- [Data for analysis]
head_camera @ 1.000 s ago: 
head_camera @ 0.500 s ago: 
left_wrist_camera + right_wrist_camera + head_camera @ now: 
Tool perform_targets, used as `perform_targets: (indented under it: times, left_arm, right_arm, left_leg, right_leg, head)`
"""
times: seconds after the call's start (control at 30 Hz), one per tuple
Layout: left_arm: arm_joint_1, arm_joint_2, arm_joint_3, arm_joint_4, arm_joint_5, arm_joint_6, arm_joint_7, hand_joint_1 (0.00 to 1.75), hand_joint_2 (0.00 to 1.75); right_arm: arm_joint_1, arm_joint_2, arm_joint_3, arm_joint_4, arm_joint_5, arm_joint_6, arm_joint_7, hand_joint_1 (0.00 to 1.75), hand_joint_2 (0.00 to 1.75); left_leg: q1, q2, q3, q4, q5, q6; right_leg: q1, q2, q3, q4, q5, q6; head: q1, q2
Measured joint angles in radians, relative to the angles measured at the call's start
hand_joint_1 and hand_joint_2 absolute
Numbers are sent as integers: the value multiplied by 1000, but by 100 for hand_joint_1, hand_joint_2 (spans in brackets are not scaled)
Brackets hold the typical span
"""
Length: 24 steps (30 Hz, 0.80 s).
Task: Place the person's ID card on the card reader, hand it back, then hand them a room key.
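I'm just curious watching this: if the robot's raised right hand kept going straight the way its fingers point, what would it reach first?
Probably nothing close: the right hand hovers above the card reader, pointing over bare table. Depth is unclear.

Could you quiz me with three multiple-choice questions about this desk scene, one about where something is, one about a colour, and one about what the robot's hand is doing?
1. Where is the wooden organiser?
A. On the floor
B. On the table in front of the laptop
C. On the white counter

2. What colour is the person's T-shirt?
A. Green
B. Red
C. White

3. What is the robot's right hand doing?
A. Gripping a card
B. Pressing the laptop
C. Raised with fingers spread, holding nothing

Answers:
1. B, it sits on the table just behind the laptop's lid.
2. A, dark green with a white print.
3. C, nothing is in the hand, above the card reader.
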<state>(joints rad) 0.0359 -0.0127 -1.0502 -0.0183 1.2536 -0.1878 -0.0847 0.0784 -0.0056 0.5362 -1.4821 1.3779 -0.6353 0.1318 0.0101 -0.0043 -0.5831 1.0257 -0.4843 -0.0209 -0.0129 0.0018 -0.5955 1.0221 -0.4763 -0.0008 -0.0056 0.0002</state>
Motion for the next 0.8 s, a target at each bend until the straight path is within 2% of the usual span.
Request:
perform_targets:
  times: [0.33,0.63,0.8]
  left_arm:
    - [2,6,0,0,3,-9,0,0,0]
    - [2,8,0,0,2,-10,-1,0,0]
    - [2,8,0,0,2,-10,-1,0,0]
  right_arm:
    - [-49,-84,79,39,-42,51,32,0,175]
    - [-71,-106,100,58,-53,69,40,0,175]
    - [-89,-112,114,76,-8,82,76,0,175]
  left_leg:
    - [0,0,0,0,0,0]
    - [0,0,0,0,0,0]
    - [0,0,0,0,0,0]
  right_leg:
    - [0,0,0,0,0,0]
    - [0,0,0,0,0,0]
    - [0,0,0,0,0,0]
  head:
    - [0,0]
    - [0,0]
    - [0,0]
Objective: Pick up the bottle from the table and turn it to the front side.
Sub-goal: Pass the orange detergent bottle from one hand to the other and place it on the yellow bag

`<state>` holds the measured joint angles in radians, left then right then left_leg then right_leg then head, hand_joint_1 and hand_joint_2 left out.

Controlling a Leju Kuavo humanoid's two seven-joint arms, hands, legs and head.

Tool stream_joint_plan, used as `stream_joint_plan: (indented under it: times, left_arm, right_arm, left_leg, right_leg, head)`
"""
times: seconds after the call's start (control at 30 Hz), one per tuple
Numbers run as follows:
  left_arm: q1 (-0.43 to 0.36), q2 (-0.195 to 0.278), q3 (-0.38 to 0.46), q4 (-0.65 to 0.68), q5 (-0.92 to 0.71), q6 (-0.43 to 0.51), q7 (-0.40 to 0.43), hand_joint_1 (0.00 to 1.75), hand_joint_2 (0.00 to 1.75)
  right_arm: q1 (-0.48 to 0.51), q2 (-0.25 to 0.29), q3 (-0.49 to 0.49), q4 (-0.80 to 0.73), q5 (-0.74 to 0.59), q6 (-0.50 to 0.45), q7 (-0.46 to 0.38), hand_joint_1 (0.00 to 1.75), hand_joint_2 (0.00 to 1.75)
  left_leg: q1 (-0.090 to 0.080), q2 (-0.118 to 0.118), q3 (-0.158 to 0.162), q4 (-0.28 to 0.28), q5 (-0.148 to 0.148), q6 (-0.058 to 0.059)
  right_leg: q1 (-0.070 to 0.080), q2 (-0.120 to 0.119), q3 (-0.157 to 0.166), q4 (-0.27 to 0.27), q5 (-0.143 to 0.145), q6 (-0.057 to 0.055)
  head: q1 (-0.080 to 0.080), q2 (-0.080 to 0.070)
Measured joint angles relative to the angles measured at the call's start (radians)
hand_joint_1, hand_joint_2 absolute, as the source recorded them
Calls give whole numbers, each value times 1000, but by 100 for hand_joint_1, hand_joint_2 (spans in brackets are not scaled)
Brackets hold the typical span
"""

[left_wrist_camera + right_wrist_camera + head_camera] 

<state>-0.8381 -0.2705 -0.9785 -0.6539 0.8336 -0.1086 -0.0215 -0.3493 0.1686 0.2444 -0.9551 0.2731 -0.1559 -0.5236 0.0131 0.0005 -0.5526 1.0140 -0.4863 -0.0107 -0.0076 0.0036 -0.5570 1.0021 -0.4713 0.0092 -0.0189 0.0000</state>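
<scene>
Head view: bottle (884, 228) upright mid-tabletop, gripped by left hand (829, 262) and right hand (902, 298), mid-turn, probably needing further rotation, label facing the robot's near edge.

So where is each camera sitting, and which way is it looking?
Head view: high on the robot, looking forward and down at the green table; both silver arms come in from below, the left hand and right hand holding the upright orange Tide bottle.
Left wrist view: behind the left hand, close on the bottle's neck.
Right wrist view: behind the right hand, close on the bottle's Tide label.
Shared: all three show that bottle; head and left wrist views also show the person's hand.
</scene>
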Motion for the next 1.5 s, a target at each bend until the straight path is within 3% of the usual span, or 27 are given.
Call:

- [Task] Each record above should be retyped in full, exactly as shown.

- [Result of the task]
head_camera @ 1.000 s ago: 
head_camera @ 0.500 s ago: 
left_wrist_camera + right_wrist_camera + head_camera @ now: 
Tool perform_targets, used as `perform_targets: (indented under it: times, left_arm, right_arm, left_leg, right_leg, head)`
"""
times: seconds after the call's start (control at 30 Hz), one per tuple
Layout: left_arm: arm_joint_1, arm_joint_2, arm_joint_3, arm_joint_4, arm_joint_5, arm_joint_6, arm_joint_7, hand_joint_1 (0.00 to 1.75), hand_joint_2 (0.00 to 1.75); right_arm: arm_joint_1, arm_joint_2, arm_joint_3, arm_joint_4, arm_joint_5, arm_joint_6, arm_joint_7, hand_joint_1 (0.00 to 1.75), hand_joint_2 (0.00 to 1.75); left_leg: q1, q2, q3, q4, q5, q6; right_leg: q1, q2, q3, q4, q5, q6; head: q1, q2
Measured joint angles in radians, relative to the angles measured at the call's start
hand_joint_1 and hand_joint_2 absolute
Numbers are sent as integers: the value multiplied by 1000, but by 100 for hand_joint_1, hand_joint_2 (spans in brackets are not scaled)
Brackets hold the typical span
"""
Length: 24 steps (30 Hz, 0.80 s).
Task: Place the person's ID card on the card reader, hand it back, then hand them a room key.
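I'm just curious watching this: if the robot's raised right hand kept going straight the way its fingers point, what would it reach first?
Probably nothing close: the right hand hovers above the card reader, pointing over bare table. Depth is unclear.

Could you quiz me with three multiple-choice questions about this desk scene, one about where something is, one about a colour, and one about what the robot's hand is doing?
1. Where is the wooden organiser?
A. On the floor
B. On the table in front of the laptop
C. On the white counter

2. What colour is the person's T-shirt?
A. Green
B. Red
C. White

3. What is the robot's right hand doing?
A. Gripping a card
B. Pressing the laptop
C. Raised with fingers spread, holding nothing

Answers:
1. B, it sits on the table just behind the laptop's lid.
2. A, dark green with a white print.
3. C, nothing is in the hand, above the card reader.
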<state>(joints rad) 0.0359 -0.0127 -1.0502 -0.0183 1.2536 -0.1878 -0.0847 0.0784 -0.0056 0.5362 -1.4821 1.3779 -0.6353 0.1318 0.0101 -0.0043 -0.5831 1.0257 -0.4843 -0.0209 -0.0129 0.0018 -0.5955 1.0221 -0.4763 -0.0008 -0.0056 0.0002</state>
Motion for the next 0.8 s, a target at each bend until the straight path is within 2% of the usual span.
Request:
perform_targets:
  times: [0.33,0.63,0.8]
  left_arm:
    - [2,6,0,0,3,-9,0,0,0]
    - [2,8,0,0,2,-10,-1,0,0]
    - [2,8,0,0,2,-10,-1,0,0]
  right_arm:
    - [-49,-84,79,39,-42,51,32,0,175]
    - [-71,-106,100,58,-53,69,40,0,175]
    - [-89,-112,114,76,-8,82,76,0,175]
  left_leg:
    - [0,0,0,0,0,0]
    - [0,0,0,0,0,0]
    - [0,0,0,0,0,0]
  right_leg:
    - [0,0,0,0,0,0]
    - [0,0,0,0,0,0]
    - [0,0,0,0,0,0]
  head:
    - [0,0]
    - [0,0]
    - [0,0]
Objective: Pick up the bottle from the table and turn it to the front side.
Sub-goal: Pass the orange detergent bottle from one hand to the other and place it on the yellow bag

`<state>` holds the measured joint angles in radians, left then right then left_leg then right_leg then head, hand_joint_1 and hand_joint_2 left out.

Controlling a Leju Kuavo humanoid's two seven-joint arms, hands, legs and head.

Tool stream_joint_plan, used as `stream_joint_plan: (indented under it: times, left_arm, right_arm, left_leg, right_leg, head)`
"""
times: seconds after the call's start (control at 30 Hz), one per tuple
Numbers run as follows:
  left_arm: q1 (-0.43 to 0.36), q2 (-0.195 to 0.278), q3 (-0.38 to 0.46), q4 (-0.65 to 0.68), q5 (-0.92 to 0.71), q6 (-0.43 to 0.51), q7 (-0.40 to 0.43), hand_joint_1 (0.00 to 1.75), hand_joint_2 (0.00 to 1.75)
  right_arm: q1 (-0.48 to 0.51), q2 (-0.25 to 0.29), q3 (-0.49 to 0.49), q4 (-0.80 to 0.73), q5 (-0.74 to 0.59), q6 (-0.50 to 0.45), q7 (-0.46 to 0.38), hand_joint_1 (0.00 to 1.75), hand_joint_2 (0.00 to 1.75)
  left_leg: q1 (-0.090 to 0.080), q2 (-0.118 to 0.118), q3 (-0.158 to 0.162), q4 (-0.28 to 0.28), q5 (-0.148 to 0.148), q6 (-0.058 to 0.059)
  right_leg: q1 (-0.070 to 0.080), q2 (-0.120 to 0.119), q3 (-0.157 to 0.166), q4 (-0.27 to 0.27), q5 (-0.143 to 0.145), q6 (-0.057 to 0.055)
  head: q1 (-0.080 to 0.080), q2 (-0.080 to 0.070)
Measured joint angles relative to the angles measured at the call's start (radians)
hand_joint_1, hand_joint_2 absolute, as the source recorded them
Calls give whole numbers, each value times 1000, but by 100 for hand_joint_1, hand_joint_2 (spans in brackets are not scaled)
Brackets hold the typical span
"""

[left_wrist_camera + right_wrist_camera + head_camera] 

<state>-0.8381 -0.2705 -0.9785 -0.6539 0.8336 -0.1086 -0.0215 -0.3493 0.1686 0.2444 -0.9551 0.2731 -0.1559 -0.5236 0.0131 0.0005 -0.5526 1.0140 -0.4863 -0.0107 -0.0076 0.0036 -0.5570 1.0021 -0.4713 0.0092 -0.0189 0.0000</state>
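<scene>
Head view: bottle (884, 228) upright mid-tabletop, gripped by left hand (829, 262) and right hand (902, 298), mid-turn, probably needing further rotation, label facing the robot's near edge.

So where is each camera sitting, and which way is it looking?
Head view: high on the robot, looking forward and down at the green table; both silver arms come in from below, the left hand and right hand holding the upright orange Tide bottle.
Left wrist view: behind the left hand, close on the bottle's neck.
Right wrist view: behind the right hand, close on the bottle's Tide label.
Shared: all three show that bottle; head and left wrist views also show the person's hand.
</scene>
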Motion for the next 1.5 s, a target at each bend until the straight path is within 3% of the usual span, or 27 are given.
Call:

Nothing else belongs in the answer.